Barış İçin Akademisyenler, KHK Kurbanları, OHAL Kurbanları Ne Yapmalı?

Bugün en azından 15 Temmuzdan beri, ister “Darbeci”, ister “Fetöcü”, ister “PKK destekçisi”, ister “Terörist” vs. gibi gerekçelerle işinden atılmış, tutuklanmış,  malına mülküne el koyulmuş, aileleri ve yakınlarıyla birlikte milyonlara varan yurttaş eşi görülmemiş bir mağduriyet yaşıyor.
Ama kimse bu mağduriyet yaşayanların bir araya gelmesi ve birlikte mücadeleye girmesi üzerine kafa yormuyor. Hatta bizzat bu mağduriyeti yaşayanlar bile. Bunu bizzat Barış İçin Akademisyenler’de bile gözlemek mümkün. Herkes kendi mağduriyeti ile ilgili, tıpkı “Herkesin #HAYIR’ı kendine” anlayışı gibi.

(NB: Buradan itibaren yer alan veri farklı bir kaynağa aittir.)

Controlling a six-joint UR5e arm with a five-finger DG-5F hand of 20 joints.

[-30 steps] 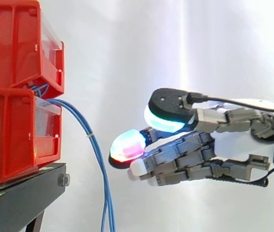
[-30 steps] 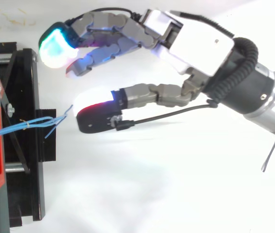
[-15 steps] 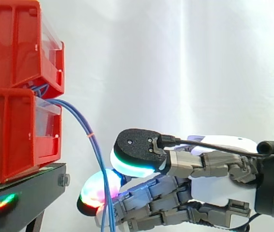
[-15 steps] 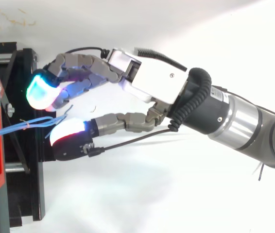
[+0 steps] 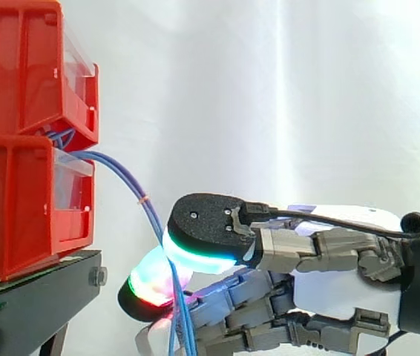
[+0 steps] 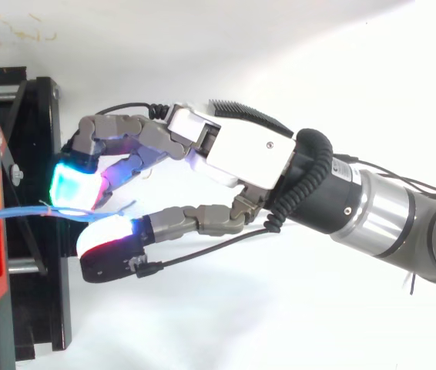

Ama sorun sadece bu kadar da değil. Herkes referandum sonuçlarına odaklı bir bekleme içinde. #HAYIR propagandası ve kampanyaları yapmanın beklememe olduğu sanılıyor. Dolayısıyla temporal olarak referanduma odaklılık, toplumsal muhalefeti felç ediyor ve eğer böyle devam ederse, tam da bu nedenle, her şeyi referandum atına oynama nedeniyle, referandum büyük olasılıkla kaybedilecektir.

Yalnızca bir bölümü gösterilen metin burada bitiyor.